熱いまま切ってしまうと大切な肉汁が外に逃げてしまうため、肉汁が落ち着くまで夏場であれば冷蔵庫に入れてそれ以外の季節では常温で粗熱が取れるまで置いておきます。指で触ってみて温かく感じるほどに粗熱が取れたら、タコ糸をとって包丁でお好みの太さにカットしておきましょう。

次に、煮切りしょうゆをジップロックのような密閉袋に入れて、その中にカットしたお肉を最低でも1時間以上つけておけばチャーシューが出来上がりです。なお、密閉袋に入れたチャーシューは加熱が終わっているのと調味料に漬け込んでいるので、冷蔵庫に入れておけば1ヶ月は持つでしょう。

そのため、ラーメンのトッピングだけでなく、お酒のつまみやチャーハン、サンドイッチの具材としてもおいしく食べられます。さらに、チャーシュー以外にも茹で卵を作っておいて同じように煮切り醤油に漬けておけば味付け卵ができます。

下茹でをしてから圧力釜で茹でる

チャーシュー作りの工程が終わったら、本格的にスープ作りに入ります。白くきれいになった豚骨をそのまま鍋の中に入れるのではなく、のこぎりやトンカチを使ってある程度砕く必要があります。なぜなら、豚骨の白濁としたスープというのは中身の骨髄や軟骨そしてコラーゲンといった成分が熱湯で溶かさせることで白くなるのですが、骨をそのまま茹でても、この脊髄や軟骨そしてコラーゲンは固い組織で守られているため、抽出できないのです。

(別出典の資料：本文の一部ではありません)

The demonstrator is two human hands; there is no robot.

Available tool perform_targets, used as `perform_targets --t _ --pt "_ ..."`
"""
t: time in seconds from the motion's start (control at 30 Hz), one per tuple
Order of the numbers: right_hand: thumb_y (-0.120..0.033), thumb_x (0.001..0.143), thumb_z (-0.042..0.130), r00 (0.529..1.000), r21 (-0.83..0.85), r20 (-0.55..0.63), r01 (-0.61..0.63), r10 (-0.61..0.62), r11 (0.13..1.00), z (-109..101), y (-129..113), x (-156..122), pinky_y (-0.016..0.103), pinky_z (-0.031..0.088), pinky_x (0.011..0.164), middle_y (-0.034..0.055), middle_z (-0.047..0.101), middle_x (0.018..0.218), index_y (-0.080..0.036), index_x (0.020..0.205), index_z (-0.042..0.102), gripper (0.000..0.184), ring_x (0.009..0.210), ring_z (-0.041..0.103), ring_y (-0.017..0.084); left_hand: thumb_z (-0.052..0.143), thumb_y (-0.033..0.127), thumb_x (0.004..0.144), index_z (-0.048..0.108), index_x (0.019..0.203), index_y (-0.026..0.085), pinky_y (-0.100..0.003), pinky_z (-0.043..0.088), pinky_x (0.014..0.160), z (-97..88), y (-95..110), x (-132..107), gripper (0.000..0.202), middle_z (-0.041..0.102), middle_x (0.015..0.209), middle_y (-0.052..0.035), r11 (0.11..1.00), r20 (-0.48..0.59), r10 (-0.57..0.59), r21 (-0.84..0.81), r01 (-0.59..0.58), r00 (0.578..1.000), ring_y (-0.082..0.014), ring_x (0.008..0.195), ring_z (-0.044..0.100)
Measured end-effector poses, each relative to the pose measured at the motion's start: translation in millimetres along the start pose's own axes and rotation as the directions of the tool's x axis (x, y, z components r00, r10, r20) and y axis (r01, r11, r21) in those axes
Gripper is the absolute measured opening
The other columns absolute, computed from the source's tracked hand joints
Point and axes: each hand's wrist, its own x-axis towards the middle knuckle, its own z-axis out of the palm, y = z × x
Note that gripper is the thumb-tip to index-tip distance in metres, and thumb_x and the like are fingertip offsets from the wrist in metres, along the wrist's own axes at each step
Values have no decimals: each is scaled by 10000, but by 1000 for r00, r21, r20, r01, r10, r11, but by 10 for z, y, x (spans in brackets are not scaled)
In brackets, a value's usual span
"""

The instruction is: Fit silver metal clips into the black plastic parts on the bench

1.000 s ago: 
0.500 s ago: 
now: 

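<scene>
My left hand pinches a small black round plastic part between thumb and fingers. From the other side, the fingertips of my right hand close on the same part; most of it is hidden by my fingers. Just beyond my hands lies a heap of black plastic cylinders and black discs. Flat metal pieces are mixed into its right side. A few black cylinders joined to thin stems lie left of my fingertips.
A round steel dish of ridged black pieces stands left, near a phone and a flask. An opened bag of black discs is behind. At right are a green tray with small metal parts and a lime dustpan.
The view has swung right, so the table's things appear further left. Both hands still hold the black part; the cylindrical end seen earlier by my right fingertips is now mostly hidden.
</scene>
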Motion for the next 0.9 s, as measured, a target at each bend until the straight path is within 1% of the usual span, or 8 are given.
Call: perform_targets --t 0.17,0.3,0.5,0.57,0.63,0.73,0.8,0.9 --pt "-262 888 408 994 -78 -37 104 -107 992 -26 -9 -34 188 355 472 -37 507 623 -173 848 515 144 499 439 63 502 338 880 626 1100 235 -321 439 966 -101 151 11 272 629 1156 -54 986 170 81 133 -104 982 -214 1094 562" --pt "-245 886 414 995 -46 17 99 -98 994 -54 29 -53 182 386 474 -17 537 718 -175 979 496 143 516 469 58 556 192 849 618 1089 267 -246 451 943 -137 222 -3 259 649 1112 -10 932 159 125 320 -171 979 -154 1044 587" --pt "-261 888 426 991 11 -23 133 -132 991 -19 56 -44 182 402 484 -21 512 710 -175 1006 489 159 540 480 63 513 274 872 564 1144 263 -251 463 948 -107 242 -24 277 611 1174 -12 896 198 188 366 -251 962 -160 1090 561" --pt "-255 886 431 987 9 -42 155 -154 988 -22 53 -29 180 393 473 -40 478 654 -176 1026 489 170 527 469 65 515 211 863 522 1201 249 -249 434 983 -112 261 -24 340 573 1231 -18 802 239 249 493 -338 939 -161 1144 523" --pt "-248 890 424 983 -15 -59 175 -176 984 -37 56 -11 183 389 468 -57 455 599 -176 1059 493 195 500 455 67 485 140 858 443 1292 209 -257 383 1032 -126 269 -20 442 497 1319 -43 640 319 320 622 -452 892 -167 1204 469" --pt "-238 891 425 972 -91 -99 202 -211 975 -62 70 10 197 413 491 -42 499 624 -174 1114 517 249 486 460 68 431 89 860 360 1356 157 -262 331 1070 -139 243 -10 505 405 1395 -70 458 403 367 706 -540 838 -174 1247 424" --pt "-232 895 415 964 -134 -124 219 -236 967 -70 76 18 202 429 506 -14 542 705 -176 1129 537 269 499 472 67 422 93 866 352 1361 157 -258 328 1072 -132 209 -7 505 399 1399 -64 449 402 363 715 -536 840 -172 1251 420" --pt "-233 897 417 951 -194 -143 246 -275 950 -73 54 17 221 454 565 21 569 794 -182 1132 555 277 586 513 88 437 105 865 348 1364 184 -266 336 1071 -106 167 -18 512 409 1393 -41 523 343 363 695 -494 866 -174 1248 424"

そのため、のこぎりやトンカチを使って鍋に入る大きさまで割り、圧力釜で茹でます。なお、もし豚骨独特の臭いが気になるという人は圧力釜に入れる前に一度下処理として水から茹でて灰汁を取ると臭みが和らぐのでおすすめです。

のこぎりとトンカチで割った豚骨を圧力釜に入れて適量の水を入れた後に、鶏がらと臭み消しとしてねぎの青い部分とショウガの皮そして用意できれば玉ねぎやセロリのような香味野菜を加えて蓋を閉めて火にかけます。通常の鍋での抽出方法だと、最初は強火で沸騰するまで茹でたら弱火にして最低でも12時間以上もしくは最高で一晩かけてゆっくりと骨の成分を溶かしていくのでとても時間がかかるのです。

その点、圧力釜というのは加熱して膨張した空気を専用の蓋が外に逃がすことによって鍋の中に圧力を高める構造になっています。豚骨スープのうまみ成分は骨の組織に守られていますが、この圧力を利用することによって骨の組織を簡単に壊せるので外に出やすくなります。

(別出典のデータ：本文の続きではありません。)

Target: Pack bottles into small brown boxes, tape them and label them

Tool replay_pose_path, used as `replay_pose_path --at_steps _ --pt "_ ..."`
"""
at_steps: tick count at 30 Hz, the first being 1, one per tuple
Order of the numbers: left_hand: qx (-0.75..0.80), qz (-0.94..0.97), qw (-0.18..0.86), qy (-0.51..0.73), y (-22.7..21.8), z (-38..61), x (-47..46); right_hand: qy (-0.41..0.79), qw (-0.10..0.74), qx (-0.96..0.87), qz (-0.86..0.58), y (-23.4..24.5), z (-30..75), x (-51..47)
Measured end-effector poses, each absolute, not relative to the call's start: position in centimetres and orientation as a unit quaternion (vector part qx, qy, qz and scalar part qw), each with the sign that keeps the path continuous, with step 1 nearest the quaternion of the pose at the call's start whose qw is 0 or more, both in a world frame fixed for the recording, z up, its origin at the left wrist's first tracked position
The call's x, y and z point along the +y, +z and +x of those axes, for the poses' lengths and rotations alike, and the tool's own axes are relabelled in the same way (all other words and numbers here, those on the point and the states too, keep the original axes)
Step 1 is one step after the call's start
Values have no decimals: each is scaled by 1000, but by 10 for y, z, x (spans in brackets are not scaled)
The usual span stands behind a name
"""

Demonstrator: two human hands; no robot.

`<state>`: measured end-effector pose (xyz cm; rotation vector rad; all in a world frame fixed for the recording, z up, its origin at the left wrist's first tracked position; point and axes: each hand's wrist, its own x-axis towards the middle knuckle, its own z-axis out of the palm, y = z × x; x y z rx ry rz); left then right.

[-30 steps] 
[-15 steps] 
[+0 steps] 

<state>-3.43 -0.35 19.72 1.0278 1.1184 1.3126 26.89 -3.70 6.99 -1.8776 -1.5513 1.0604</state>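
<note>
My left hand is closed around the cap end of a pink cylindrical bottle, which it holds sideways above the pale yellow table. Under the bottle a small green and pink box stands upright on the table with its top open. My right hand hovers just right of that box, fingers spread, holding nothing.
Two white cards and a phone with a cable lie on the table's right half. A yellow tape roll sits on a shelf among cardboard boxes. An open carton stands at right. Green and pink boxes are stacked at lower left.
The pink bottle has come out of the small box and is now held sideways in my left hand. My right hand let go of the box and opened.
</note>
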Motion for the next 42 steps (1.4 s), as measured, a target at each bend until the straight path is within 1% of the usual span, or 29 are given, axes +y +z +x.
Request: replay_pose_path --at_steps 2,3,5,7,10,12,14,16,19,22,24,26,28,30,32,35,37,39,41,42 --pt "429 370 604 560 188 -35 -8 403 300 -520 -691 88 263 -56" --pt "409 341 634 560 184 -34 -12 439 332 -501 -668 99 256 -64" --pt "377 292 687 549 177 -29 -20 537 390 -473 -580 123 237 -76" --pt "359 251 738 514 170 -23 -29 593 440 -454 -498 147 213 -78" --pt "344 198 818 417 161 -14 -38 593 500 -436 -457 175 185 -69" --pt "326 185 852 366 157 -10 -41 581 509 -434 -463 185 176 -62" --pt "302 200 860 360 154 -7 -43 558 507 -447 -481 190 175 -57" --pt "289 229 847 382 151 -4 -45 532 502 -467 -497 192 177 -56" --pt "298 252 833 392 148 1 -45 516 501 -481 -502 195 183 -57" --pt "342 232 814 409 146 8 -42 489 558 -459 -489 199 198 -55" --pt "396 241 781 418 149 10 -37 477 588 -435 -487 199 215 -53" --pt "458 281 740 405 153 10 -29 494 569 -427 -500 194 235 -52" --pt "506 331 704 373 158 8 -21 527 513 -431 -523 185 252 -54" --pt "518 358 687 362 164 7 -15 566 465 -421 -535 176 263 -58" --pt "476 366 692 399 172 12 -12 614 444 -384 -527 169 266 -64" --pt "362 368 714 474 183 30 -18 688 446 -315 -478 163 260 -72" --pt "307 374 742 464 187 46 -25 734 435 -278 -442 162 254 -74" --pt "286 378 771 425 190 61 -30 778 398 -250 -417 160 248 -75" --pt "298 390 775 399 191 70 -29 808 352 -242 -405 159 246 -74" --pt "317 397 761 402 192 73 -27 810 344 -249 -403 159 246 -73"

そのため、通常の鍋だと最低でも12時間以上はかかるスープの抽出が、この圧力鍋で作ると半分の6時間で十分においしいスープにすることができるのです。

6時間以上かけてスープが白濁しているのを確認出来たら、最後に袋詰めにした鰹節と昆布の出汁袋を入れて沸騰させてうまみを出したら豚骨スープの完成になります。

スープを濾して味付けをします

圧力釜の効果によって6時間ほどで白濁としたスープができたら、次に溶け切らなかった骨を取り除くために網目の細かいザルなどで濾します。そして、味付けですが、料理店では割り下の煮切り醤油とスープの割合を記憶しているので丼の中でバランスよくできますが、慣れていない人が丼の中で行うと味付けが濃くなりすぎるので注意しましょう。

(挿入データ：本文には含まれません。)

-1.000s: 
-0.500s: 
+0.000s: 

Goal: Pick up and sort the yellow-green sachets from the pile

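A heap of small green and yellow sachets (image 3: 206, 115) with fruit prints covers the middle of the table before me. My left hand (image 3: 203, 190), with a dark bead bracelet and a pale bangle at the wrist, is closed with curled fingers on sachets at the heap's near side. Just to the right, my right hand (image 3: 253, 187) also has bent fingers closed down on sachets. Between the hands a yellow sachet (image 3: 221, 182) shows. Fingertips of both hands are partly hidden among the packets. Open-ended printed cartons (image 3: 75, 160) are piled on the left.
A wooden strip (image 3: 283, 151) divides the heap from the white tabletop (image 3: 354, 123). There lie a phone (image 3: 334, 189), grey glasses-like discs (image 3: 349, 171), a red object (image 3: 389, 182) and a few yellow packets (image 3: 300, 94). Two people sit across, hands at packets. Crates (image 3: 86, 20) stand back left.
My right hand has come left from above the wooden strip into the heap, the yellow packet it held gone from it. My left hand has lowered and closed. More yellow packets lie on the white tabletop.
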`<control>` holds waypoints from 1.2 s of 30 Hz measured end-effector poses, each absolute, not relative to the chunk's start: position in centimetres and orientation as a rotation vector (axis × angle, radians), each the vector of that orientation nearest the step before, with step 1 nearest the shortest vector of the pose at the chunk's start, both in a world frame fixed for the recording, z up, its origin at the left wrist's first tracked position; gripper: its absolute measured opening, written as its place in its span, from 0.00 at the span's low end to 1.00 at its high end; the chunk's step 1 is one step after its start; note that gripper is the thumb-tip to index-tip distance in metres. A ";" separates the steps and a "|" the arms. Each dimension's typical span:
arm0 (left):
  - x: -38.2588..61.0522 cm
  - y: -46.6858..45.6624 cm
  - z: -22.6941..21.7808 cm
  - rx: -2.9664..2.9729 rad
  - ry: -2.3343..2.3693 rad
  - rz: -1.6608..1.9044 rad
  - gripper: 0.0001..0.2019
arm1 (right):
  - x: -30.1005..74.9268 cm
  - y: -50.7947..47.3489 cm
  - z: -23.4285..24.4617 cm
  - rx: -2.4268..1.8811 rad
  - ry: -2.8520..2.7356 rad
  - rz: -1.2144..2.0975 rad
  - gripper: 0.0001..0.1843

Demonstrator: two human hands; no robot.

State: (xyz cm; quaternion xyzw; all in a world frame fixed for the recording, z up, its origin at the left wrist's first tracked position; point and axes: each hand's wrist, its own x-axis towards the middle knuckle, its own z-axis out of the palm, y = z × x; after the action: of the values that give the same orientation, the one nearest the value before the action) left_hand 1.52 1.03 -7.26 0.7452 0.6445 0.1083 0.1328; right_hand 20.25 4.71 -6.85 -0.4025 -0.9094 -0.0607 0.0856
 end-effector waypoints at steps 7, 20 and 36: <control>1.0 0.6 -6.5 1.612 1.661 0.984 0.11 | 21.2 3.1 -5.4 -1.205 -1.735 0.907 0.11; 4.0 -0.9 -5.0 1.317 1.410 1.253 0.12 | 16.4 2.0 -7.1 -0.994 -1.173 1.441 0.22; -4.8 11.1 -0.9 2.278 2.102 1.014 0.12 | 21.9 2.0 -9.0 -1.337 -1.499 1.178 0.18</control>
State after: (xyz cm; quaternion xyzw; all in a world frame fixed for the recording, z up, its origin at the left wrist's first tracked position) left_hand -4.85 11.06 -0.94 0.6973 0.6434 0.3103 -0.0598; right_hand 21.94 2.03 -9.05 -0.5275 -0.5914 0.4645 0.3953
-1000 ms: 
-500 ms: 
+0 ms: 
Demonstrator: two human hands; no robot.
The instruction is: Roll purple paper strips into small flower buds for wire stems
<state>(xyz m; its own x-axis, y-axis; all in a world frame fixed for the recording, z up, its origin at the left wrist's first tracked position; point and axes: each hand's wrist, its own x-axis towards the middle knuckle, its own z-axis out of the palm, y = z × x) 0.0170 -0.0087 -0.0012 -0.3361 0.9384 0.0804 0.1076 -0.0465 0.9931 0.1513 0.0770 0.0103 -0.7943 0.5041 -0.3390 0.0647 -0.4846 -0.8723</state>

ザルで濾した豚骨スープの鍋に、少量ずつスプーンでチャーシューを漬けこんでいた煮切り醤油を加えていって調節するほうが失敗が少ないと言えます。鍋の中で調節してお好みの濃さになったら、丼に移し豚骨ラーメンのスープが完成です。

最後に麺を茹でてトッピングをして完成です

別の大きな鍋に水を入れて沸騰させたら、その中にラーメンの麺を入れて茹でます。一般的な麺だと茹でる時間は3分が目安ですが、本場九州のように細麺の場合茹で時間は1分から2分を目安にすると良いです。ただ麺の硬さの最終決定は、やはり麺一本を箸で取り食べてみて決めるのが一番と言えます。

お好みの硬さに麺が茹で上がったら、ザルに乗せて湯切りをしたのちにスープの中に麺を入れます。最後に煮切り醤油に漬け込んでいたチャーシューと味付け卵を乗せれば、圧力鍋を使った豚骨ラーメンの出来上がりです。もし本場に近い状態にしたいのであれば、トッピングとしてごま油で味付けしたきくらげとすりごま、紅ショウガ、そして少量の明太子を乗せると近くなります。